Dr. Mezic: This is key – we have a system like that already in place here at MixMode today. We have a system that takes into account precisely the uncertainty of, “If I send an email at 3pm or 4:45 pm those two actions shouldn’t be different to an analyzing AI system. The AI system should recognize that there is an uncertainty in when I’m going to send the email and not learn 3:30 pm because it’s going to be different next time. Deep learning systems are well known to do what is known as overfitting, meaning that if I send an email at 3 pm it’s going to try to learn that, and you don’t want it to because you’re not going to send every single email at 3 pm.

It’s not the uncertainty that you don’t want to learn but what the general patterns are. That’s precisely what our MixMode platform does. It learns the general pattern that can be predicted and then it also parameterizes that uncertainty in a way that’s mathematically very efficient. So our computational cost is super small for something like this. I recall that previously LeCun said things are not scalable if you use energy models. I believe that if you do understand that dimension and what’s coming, you actually do get scalable models.

VentureBeat: “I think that’s a big advantage for humans, for example, or with respect to other animals,” he said. “Deep learning is scaling in a beautiful way, and that’s one of its greatest strengths, but I think that culture is a huge reason why we’re so intelligent and able to solve problems in the world … For AI to be useful in the real world, we’ll need to have machines that [don’t] just translate, but that actually understand natural language.”

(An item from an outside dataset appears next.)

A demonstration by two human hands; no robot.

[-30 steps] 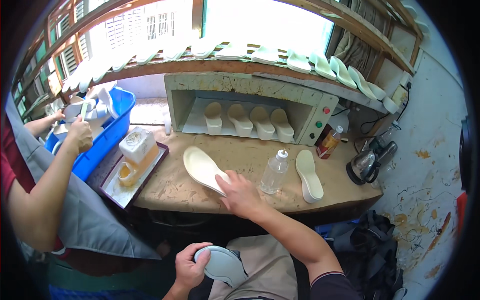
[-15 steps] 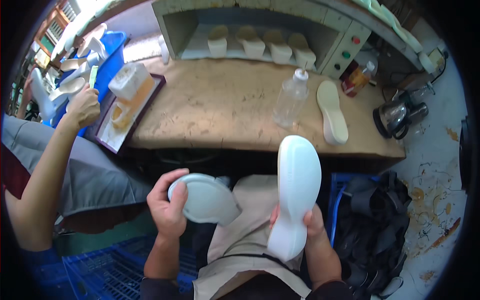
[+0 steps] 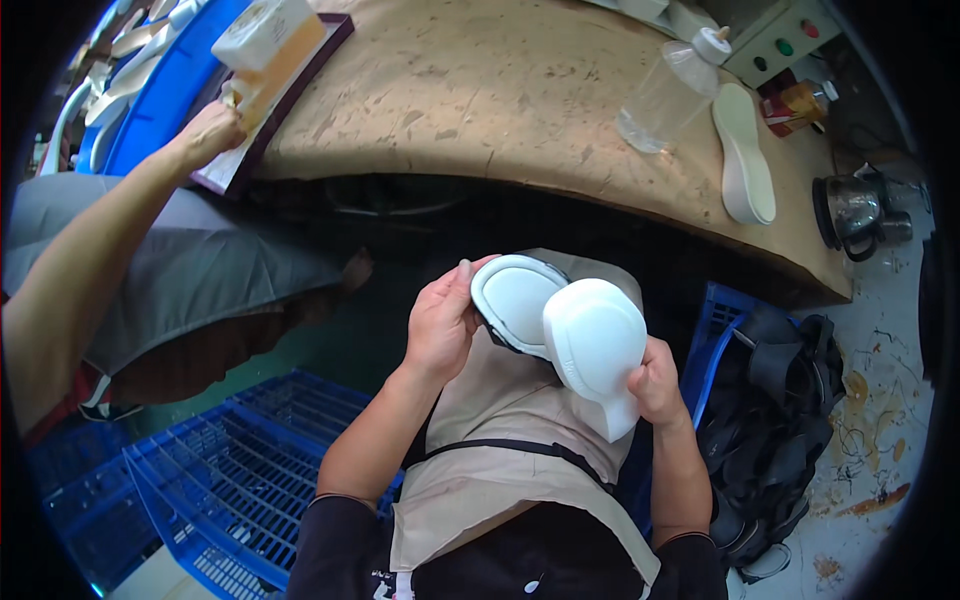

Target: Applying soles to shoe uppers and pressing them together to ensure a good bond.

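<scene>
Dark shirt, lower centre: nearest item, partly under a beige apron.

Left hand, centre: thumb and fingers clamped on the left edge of a padded shoe part with a pale face and dark rim. Right hand, right of centre: fingers clamped on the right side of a white sole. The 2 pieces overlap in view; contact between them cannot be confirmed.

CAUTION: each piece is held by 1 hand at 1 edge. A loose or uneven grip could let either piece twist or drop. If the surfaces are coated, which cannot be told, early contact off line could cause misalignment or smearing. A dropped piece could land on the apron or in the blue crate, lower left.

Farther off, upper left: a co-worker's hand is at the white container with amber contents; a knock could cause a spill into the tray. Upper right: the clear bottle stands near the bench edge and could topple if bumped.

Markings: white marks on the shirt, cut off by the frame, illegible. The orange-labelled bottle, upper right, has print too small to read.
</scene>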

Dr. Mezic: What is natural language? Natural language for humans is probably a lot different from natural language for an AI system monitoring a network, and I think again we are falling into the trap of trying to replicate human intelligence. With human intelligence we have sensory inputs — visual, auditory, and tactile — networks that have completely different sensory inputs. So what is the language for that? The language has to be created by the machine itself and that is quite important because at the end of the day you want to communicate in the same language across the board, but it’s not a natural language like what enables you to talk to a human. The machine doesn’t need to have natural language. The machine shouldn’t talk to you in English, that doesn’t make any sense unless it’s specifically a robot built to speak in English. In a security setting it doesn’t make any sense to me.

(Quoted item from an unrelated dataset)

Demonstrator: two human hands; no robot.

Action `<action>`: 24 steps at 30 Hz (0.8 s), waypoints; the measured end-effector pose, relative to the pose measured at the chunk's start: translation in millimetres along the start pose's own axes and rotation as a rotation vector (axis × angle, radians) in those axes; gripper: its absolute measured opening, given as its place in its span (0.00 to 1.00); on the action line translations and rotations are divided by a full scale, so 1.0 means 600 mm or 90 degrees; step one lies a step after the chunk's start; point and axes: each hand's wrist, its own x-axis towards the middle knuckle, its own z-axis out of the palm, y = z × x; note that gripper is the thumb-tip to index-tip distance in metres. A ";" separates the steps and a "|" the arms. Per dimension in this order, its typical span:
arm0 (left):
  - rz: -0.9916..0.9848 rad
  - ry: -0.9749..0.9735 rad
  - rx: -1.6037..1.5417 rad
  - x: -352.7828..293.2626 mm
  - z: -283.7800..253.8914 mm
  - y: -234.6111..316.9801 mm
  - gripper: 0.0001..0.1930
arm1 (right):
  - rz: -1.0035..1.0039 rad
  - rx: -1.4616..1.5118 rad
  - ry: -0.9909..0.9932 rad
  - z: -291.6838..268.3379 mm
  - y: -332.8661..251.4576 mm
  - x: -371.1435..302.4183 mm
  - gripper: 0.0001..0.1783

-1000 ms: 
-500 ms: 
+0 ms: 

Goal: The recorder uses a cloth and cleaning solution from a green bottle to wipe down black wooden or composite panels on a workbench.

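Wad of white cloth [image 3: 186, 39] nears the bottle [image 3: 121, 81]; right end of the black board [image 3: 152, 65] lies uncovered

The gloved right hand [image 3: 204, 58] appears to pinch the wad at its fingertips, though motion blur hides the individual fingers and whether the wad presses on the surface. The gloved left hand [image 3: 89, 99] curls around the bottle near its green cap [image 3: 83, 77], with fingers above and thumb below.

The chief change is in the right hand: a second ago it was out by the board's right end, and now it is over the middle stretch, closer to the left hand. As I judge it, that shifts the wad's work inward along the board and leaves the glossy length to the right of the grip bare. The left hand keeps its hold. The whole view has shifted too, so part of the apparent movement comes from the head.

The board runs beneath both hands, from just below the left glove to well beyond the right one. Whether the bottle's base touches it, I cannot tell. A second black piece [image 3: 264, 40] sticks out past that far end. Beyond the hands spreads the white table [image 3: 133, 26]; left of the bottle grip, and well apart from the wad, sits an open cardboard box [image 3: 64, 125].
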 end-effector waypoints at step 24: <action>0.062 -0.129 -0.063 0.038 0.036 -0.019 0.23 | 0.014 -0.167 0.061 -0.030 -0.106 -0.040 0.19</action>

Q: How about the idea that AI will only have the capabilities LeCun hoped to see “in the Future”. Do you agree?

Dr. Mezic: Certainly not entirely. This communication issue is important. I don’t think the solution should be natural language in the way a human thinks of it. You can certainly consider the theory of language the way that Chomsky does and certainly pick up some theories there. But, in a limited way, MixMode provides a scaled system that does this generative model-based learning today.

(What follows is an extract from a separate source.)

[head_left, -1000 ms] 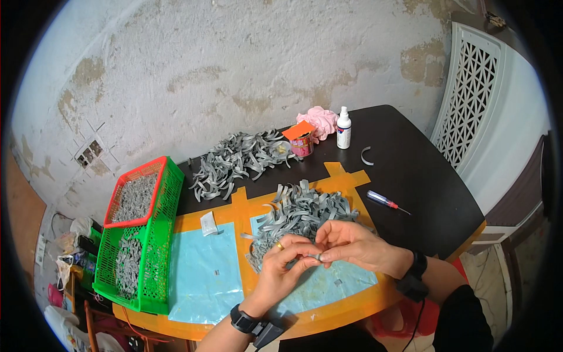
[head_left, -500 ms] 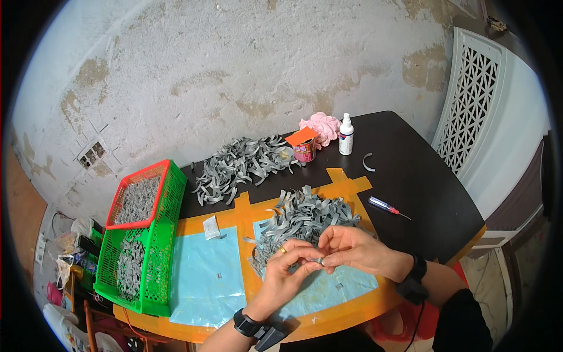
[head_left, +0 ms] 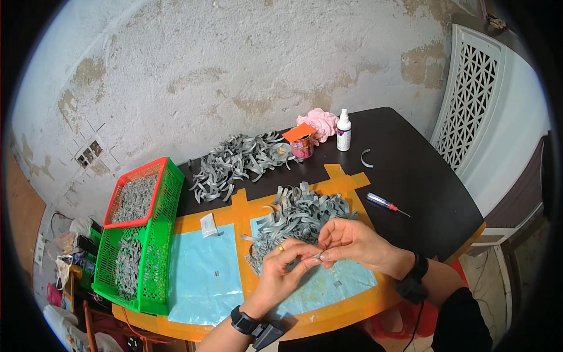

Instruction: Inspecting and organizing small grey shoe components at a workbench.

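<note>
My left hand [head_left: 281, 274] and my right hand [head_left: 355, 249] meet over the near side of the table. Between their fingertips is a small grey piece [head_left: 318, 256], pinched from both sides and mostly covered by the fingers. Just beyond the hands lies a heap of curved grey strips [head_left: 308, 210], with smaller bits along its left side. Under them, a light blue sheet [head_left: 205, 276] is held down with orange tape [head_left: 242, 220]. One tiny loose piece [head_left: 337, 284] rests on the sheet near my right wrist.
At left, a green basket [head_left: 153, 267] holds grey pieces, with a red basket [head_left: 129, 224] of similar pieces across its far end. Farther back are another strip pile [head_left: 234, 167], an open tin [head_left: 302, 148], pink cloth [head_left: 322, 125] and a white bottle [head_left: 343, 134]. A screwdriver [head_left: 381, 201] lies at right.
The whole view has shifted slightly. Both hands keep their pinch in nearly the same place, and the fingertips now cover more of the small grey piece.
</note>
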`<state>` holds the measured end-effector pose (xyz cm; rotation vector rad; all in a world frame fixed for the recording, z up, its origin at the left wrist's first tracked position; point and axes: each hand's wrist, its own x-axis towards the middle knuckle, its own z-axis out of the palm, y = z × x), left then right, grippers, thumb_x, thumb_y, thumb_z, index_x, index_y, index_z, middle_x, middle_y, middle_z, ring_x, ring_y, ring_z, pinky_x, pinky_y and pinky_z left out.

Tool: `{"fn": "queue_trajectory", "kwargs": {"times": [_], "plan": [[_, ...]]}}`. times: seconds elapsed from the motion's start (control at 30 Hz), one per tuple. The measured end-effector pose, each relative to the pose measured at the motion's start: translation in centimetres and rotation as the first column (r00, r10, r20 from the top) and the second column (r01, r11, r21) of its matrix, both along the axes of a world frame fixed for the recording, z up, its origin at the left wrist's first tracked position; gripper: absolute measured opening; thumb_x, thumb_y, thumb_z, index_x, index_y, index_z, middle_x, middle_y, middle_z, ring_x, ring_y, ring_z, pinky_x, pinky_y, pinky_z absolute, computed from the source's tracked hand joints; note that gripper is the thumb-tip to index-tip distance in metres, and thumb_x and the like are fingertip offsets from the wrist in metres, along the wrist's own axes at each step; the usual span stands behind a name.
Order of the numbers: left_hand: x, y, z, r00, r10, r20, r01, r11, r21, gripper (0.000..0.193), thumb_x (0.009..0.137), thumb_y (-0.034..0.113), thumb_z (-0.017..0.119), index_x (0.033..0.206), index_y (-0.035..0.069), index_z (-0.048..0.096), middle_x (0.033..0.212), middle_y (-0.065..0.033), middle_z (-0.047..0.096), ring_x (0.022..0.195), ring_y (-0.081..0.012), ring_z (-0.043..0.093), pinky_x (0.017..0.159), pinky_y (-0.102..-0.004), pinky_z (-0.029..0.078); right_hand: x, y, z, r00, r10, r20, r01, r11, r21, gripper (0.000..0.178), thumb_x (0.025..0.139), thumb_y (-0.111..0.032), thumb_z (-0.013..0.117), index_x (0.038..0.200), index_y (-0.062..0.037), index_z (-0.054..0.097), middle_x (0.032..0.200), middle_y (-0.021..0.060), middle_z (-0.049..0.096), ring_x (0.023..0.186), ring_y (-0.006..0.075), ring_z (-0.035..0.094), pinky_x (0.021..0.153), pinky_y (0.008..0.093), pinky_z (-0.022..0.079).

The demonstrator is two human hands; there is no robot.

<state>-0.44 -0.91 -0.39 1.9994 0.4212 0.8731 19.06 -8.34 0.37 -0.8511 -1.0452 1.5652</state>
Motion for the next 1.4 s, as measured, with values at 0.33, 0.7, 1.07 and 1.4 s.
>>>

That’s precisely what our system does, and it’s very scalable because it does precisely what LeCun says — it does not try to learn everything from scratch when it’s presented with a new situation. It takes in everything that has happened before and tries to see whether there is enough difference for something to be wrong. That’s actually how humans learn too as we see certain things, we learn certain things, we feel like we understand our environments and then suddenly something new happens and we have to ask ourselves if we need to pay attention to it or not, and that depends on the model of the world we’ve already created. We ask ourselvers: “How different this is from what I’ve seen before?”